Aux Etats-Unis, on peut considérer la transmission familiale de l’euskara comme presque perdue. Mais il n’y a jamais eu autant de gens qui apprennent le basque dans les classes des associations. Une vingtaine d’enfants de 3 à 6 ans sont inscrits dans l’ikastola de Boise, et tous ne sont d’ailleurs pas forcément issus de familles basques ! A San Francisco, on entend le français, puisque les Basques locaux envoient leurs enfants dans les écoles françaises.
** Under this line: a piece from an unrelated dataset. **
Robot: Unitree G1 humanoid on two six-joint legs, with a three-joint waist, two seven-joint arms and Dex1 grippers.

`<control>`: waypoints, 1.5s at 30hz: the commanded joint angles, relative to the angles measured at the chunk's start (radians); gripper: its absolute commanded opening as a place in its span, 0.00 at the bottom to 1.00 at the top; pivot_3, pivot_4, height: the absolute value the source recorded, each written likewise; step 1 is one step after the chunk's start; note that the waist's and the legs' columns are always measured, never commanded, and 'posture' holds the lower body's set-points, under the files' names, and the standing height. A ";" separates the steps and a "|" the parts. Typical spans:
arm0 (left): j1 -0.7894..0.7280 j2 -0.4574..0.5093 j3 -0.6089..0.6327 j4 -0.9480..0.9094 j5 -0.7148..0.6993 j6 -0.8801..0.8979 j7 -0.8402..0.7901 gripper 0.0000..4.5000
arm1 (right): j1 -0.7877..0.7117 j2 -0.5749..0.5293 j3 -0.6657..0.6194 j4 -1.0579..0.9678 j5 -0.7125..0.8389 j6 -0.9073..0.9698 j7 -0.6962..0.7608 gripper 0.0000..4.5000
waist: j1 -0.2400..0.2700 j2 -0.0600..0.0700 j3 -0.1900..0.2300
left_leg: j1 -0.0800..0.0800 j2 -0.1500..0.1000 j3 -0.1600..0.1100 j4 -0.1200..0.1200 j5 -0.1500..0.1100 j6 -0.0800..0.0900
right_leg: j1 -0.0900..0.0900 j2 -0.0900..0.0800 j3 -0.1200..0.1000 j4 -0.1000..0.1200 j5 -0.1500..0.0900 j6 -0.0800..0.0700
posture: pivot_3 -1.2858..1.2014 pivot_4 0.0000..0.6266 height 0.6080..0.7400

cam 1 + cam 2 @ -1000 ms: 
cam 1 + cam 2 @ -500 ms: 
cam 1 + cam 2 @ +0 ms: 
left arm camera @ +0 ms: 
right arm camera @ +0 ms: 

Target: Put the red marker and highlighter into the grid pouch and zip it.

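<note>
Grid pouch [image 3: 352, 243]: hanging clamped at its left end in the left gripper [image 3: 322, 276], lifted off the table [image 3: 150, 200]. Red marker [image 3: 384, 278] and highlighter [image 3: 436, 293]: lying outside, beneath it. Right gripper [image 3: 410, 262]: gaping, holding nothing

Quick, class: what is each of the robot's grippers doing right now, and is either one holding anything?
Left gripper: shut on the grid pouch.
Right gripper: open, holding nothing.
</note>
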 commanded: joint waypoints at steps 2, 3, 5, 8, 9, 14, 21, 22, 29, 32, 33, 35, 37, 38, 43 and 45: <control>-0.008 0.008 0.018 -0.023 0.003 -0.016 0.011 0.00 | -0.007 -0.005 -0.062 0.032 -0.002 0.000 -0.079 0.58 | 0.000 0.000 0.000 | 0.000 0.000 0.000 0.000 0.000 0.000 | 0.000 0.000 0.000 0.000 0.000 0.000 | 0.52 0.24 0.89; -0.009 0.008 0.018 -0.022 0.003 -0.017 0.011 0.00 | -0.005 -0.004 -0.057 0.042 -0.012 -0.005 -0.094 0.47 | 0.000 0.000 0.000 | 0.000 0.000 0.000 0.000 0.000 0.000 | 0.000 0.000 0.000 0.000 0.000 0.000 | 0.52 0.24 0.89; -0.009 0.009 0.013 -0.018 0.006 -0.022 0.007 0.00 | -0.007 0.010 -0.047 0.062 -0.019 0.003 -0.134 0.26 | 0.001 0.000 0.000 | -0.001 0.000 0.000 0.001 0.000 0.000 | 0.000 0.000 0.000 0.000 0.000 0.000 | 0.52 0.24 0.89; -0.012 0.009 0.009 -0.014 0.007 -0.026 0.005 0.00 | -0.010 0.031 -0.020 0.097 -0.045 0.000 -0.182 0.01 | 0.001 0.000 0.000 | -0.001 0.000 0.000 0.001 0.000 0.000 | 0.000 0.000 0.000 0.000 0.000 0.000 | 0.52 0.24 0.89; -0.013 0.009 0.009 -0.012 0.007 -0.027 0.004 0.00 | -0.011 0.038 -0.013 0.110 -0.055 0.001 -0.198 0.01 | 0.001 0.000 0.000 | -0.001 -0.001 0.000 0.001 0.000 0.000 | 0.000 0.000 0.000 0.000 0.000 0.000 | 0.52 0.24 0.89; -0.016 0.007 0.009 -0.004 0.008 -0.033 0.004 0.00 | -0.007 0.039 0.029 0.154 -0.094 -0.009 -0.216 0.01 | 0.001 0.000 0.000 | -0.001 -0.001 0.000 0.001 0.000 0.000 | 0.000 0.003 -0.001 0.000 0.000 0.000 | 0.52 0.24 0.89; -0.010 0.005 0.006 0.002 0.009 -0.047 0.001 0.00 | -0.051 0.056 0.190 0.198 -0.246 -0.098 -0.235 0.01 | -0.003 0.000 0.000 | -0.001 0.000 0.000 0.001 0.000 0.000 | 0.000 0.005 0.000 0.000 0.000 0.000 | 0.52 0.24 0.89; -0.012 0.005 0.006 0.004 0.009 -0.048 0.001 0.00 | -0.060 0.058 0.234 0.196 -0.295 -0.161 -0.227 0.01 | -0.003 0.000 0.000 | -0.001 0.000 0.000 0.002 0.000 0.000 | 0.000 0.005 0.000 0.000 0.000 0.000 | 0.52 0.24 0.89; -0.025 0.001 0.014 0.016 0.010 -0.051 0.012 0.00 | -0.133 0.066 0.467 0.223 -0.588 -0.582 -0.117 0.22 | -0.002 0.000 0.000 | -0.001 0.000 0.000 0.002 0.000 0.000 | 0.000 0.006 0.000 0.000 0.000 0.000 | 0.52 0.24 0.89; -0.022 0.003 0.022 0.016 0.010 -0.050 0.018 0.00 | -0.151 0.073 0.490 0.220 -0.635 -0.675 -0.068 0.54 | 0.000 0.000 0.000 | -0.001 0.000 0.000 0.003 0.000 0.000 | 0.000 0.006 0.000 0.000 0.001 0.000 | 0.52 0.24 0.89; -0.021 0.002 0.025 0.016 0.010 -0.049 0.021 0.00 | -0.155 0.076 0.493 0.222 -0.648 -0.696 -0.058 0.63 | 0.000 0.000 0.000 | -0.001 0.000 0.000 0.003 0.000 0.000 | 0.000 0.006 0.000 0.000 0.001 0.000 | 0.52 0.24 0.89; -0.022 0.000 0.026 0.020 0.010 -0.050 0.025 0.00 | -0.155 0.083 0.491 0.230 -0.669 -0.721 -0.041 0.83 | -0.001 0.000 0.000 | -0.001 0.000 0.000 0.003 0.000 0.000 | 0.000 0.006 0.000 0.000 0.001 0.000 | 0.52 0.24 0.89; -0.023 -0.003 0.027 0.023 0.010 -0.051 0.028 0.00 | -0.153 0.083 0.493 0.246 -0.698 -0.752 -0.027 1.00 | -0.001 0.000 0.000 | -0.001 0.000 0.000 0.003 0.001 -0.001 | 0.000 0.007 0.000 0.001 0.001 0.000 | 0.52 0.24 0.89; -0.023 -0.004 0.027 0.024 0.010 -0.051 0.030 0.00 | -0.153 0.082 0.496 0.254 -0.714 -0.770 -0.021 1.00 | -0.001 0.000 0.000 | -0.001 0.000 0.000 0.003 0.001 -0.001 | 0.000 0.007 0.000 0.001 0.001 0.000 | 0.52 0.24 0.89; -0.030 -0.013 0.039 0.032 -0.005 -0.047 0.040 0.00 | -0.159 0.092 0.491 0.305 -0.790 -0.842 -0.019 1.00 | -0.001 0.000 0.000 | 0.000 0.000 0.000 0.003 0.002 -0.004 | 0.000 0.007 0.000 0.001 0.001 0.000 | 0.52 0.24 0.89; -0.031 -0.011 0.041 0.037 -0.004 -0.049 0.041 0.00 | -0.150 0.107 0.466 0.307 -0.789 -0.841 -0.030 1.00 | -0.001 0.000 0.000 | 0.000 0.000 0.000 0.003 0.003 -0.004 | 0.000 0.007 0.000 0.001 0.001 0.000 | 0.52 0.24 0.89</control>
La génération de nos grands-parents n’ont généralement pas transmis l’euskara dans leur famille eu Pays Basque : cela s’est évidemment produit en Amérique aussi ! 
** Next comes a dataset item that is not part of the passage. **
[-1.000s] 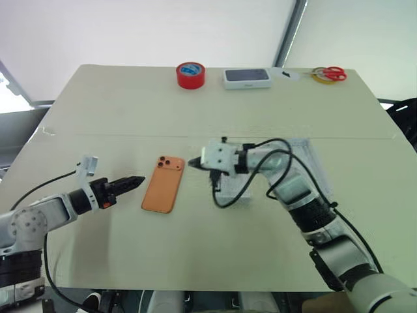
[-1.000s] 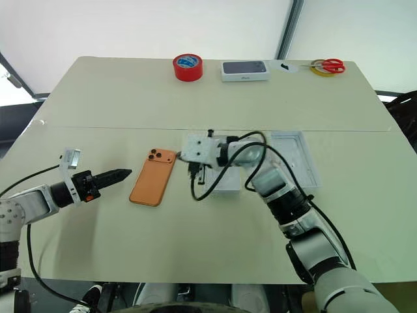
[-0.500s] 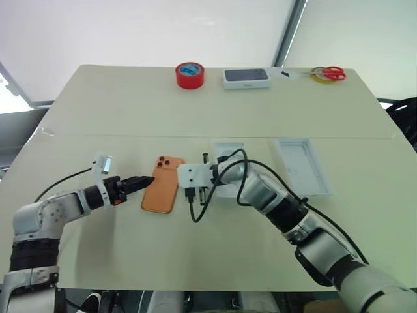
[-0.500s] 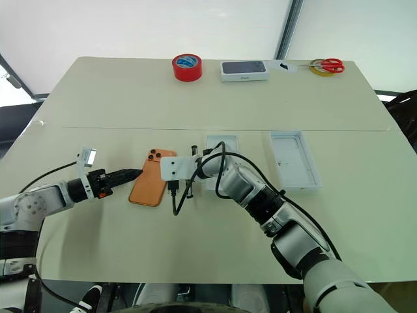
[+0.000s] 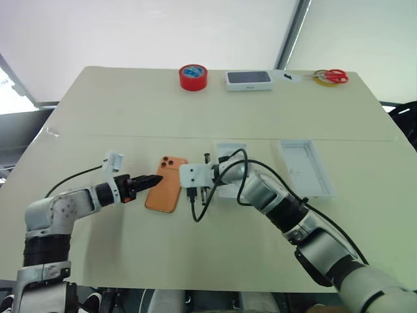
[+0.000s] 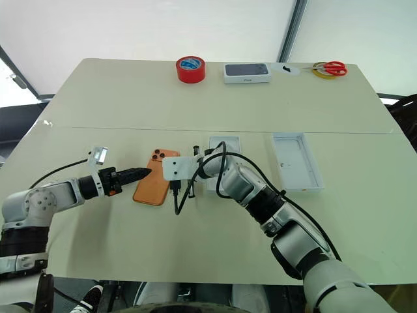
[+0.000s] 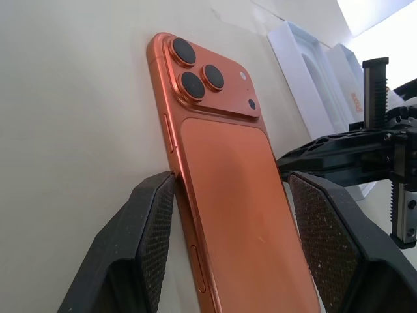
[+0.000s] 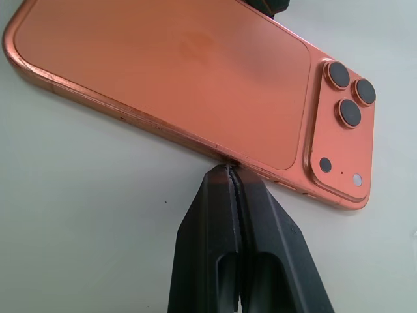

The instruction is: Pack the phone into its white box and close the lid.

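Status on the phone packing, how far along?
Early. Done: the white box and the lid lie open on the table. In hand: the phone lies camera-side up between the open left gripper fingers, with the shut right gripper tip at its other long edge. Left: lift it, seat it, close the lid.

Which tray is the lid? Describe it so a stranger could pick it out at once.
On the beige table, look at the near half, on the robot's right. The lid is the shallow white tray lying alone there, pale inside. The white box lies closer to the orange phone, partly behind the right arm.
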Controlling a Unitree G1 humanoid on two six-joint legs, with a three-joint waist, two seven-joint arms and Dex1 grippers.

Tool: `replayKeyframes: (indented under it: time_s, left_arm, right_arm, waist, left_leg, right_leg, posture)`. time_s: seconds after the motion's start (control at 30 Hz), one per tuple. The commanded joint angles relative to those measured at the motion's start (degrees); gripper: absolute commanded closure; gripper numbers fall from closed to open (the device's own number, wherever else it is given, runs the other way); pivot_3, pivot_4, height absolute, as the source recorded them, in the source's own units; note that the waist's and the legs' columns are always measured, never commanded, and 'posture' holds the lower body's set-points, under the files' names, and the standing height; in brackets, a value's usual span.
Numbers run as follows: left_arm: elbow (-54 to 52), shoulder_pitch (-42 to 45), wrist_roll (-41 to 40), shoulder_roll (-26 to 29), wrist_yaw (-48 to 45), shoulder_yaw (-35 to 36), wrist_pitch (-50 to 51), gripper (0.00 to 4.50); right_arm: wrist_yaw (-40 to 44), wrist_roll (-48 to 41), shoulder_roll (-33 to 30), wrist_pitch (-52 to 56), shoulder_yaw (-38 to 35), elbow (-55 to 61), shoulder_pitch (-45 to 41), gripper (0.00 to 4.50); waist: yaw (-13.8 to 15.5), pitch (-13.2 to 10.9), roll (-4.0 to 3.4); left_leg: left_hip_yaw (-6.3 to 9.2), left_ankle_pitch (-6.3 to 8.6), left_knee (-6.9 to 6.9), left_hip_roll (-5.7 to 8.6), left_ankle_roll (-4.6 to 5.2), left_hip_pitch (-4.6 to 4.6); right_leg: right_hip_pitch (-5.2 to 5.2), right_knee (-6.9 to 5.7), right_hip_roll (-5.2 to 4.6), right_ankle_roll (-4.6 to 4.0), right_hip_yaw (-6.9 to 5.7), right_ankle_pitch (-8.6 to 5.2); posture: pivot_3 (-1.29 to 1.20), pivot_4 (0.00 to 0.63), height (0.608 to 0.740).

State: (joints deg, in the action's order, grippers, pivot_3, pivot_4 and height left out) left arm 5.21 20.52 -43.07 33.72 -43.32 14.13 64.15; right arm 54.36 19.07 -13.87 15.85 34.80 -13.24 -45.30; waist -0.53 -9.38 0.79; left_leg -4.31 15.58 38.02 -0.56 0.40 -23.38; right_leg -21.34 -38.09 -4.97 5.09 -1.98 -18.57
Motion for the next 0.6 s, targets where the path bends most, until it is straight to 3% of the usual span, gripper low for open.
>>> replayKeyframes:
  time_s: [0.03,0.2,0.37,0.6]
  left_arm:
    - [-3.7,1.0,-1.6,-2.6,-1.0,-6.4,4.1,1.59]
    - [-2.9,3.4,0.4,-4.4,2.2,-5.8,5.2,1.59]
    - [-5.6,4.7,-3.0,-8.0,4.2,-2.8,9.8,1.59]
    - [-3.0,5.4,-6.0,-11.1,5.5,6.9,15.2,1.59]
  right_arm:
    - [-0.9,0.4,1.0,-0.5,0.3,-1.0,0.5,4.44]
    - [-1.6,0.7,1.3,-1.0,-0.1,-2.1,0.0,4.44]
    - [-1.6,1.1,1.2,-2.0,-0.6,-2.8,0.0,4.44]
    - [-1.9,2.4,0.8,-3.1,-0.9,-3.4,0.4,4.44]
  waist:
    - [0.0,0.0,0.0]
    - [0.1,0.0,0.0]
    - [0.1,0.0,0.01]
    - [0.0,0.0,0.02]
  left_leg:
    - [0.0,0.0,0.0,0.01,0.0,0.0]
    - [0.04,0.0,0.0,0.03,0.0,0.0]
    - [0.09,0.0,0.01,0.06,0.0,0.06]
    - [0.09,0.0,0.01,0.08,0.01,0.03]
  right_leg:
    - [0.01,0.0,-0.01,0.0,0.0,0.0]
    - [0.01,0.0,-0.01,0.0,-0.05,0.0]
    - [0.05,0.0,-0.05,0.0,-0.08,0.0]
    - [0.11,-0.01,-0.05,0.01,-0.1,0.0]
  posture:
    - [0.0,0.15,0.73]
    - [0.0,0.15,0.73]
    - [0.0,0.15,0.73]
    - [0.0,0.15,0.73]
Etre euskaldun ou non : est-ce que les euskal etxe traitent frontalement le sujet ?
Ils le travaillent, particulièrement auprès des enfants. Des activités sont organisées, avec un objectif conscient d’éveiller un sentiment basque en eux. Un stage d’été a par exemple beaucoup de succès : une centaine d’enfants se retrouvent à apprendre quelques mots d’euskara, à jouer au mus, à la pelote, de la musique, ou à danser. C’est là qu’ils ressentent fortement un côté communautaire. Après cela, comme le fait de se sentir Basque leur est cool, il leur est facile d’intégrer le mouvement de l’euskal etxe par la suite. De nos jours, la communauté basque emploie la moindre excuse pour se réunir : même une partie de base-ball ! Le fait de se sentir basque a changé en 50 ans. Avant, on le manifestait de manière privée. Actuellement, on veut se montrer publiquement, notamment par le biais de festivals. 

Quelle est la source de cette fierté ?
Le contexte des Etats-Unis. Le mouvement Black Power s’est développé lors des années 1960-70 : la ferveur de montrer la fierté des Noirs Américains. Suite à cela, les gens originaires d’Europe ont commencé à faire de même, y compris les Basques. La première grande fête basque ouverte au public a eu lieu en 1959, à côté de Reno : on avait voulu montrer aux habitants locaux la culture basque dans une ambiance festive. Depuis, de tels festivals se sont multipliés, et ont lieu presque tous les week-ends, de mai à octobre, dans des villes différentes. 

Croyez-vous que ceux qui apprennent aujourd’hui l’euskara puissent apporter une nouvelle étape dans le contenu travaillé par la diaspora ? Au-delà du Mus, en se dirigeant par exemple vers la littérature orale et écrite en euskara ?
On introduit dans le contenu actuel de plus en plus de sens académique : l’apprentissage de l’euskara, des conférences, un travail autour du cinéma, l’histoire du Pays Basque... C’est une nouvelle évolution, et il faudra voir jusqu’où elle sera menée. Il y a depuis 1967 un centre d’études basque à l’université de Reno, et son influence se fait aussi sentir : ils ont commencé à travailler dans le même sens à Bakersfield, tout comme à Boise Idaho, un petit groupe s’est aussi monté à Santa Barbara... Sans oublier le travail effectué par l’institut Etxepare, qui crée de plus en plus de programmes. J’ai pu vivre de l’intérieur la construction de l’un de ces programmes, et je peux affirmer qu’il s’agit-là de véritables passerelles. Ce travail est en train de s’institutionnaliser : cela paraît clair lorsqu’il y a des partenaires comme le Gouvernement Basque et l’Institut Culturel Basque. 

De tout ce que vous avez évoqué ici, on peut donc affirmer que l’émigration basque est bien plus qu’un souvenir...
Il ne faut pas oublier qu’il s’agit d’un pan important de l’histoire du Pays Basque. Nous devons travailler cette mémoire là-bas, tout comme ici... Parce que nous avons aussi un joli chantier ! Par contre, comme le fait de se sentir Basque reste également vivant là-bas, il s’agit plus que d’une question de mémoire, oui. 

Est-ce important que la culture basque vive ailleurs qu’ici ?
C’est d’abord important pour la diaspora basque. En prenant un peu de distance, je dirais que cela peut aussi avoir une importance pour le Pays Basque : on donne une image positive à travers le monde. Il me semble que le Gouvernement Basque l’a bien compris. En tout cas, il aide beaucoup les associations basques... Au bout du compte, je crois qu’il est aussi positif pour nous, qui vivons au Pays Basque, d’avoir de telles portes d’entrée aux quatre coins du globe.